Ancient babies boost Bering land bridge layover: DNA links many Native Americans to infants in Alaskan grave
University of Utah scientists deciphered maternal genetic material from two babies buried together at an Alaskan campsite 11,500 years ago. They found the infants had different mothers and were the northernmost known kin to two lineages of Native Americans found farther south throughout North and South America.
By showing that both genetic lineages lived so far north so long ago, the study supports the "Beringian standstill model." It says that Native Americans descended from people who migrated from Asia to Beringia - the vast Bering land bridge that once linked Siberia and Alaska - and then spent up to 10,000 years in Beringia before moving rapidly into the Americas beginning at least 15,000 years ago.
"These infants are the earliest human remains in northern North America, and they carry distinctly Native American lineages," says University of Utah anthropology professor Dennis O'Rourke, senior author of the paper set for online publication the week of Oct. 26 in the journal Proceedings of the National Academy of Sciences.
"We see diversity that is not present in modern Native American populations of the north and we see it at a fairly early date.
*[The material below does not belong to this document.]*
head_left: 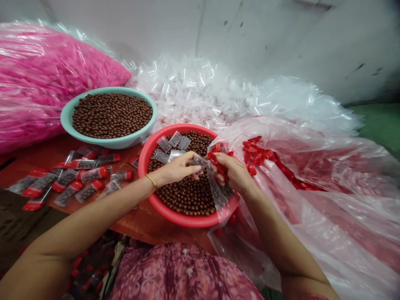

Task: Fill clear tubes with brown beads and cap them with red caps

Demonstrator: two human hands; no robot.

This is evidence there was substantial genetic variation in the Beringian population before any of them moved south."
Another theory was that the two Native Americans lineages evolved as the people moved south and dispersed, not while they still were in Beringia, says Justin Tackney, the new study's first author and a University of Utah anthropology doctoral student. But finding those lineages in the infants only a few thousand years after the migration south began indicates those lineages already were present before the migration started.
"It supports the Beringian standstill theory in that if they [the infants] represent a population that descended from the earlier Beringian population, it helps confirm the extent of genetic diversity in that source population," O'Rourke says. "You don't see any of these lineages that are distinctly Native American in Asia, even Siberia, so there had to be a period of isolation for these distinctive Native American lineages to have evolved away from their Asian ancestors. We believe that was in Beringia."
The burial of ancient infants is rare. One was a 6- to 12-week-old baby; the other a stillborn or preterm 30-week fetus. The discovery of the infant burials first was reported in the same journal this past November. They are among human remains at only eight sites in North America older than 8,000 years and from which researchers obtained mitochondrial DNA - genetic information inherited only from mothers. The infants are the northernmost of all those remains and of the two lineages they represent.
In the eight sites, "we find all five of the major lineages of Native Americans," Tackney says. "That indicates that all were present in the early population in Beringia that gave rise to all modern Native Americans."
Sequencing DNA from the burials of Upward Sun River
The Upward Sun River ancient campsite was discovered in 2006 in the Tanana River valley about 50 miles southeast of Fairbanks. The area once was part of Beringia. The land bridge between Asia and Alaska existed when sea levels were low during the last Ice Age from 28,000 years ago to at least 18,000 years ago.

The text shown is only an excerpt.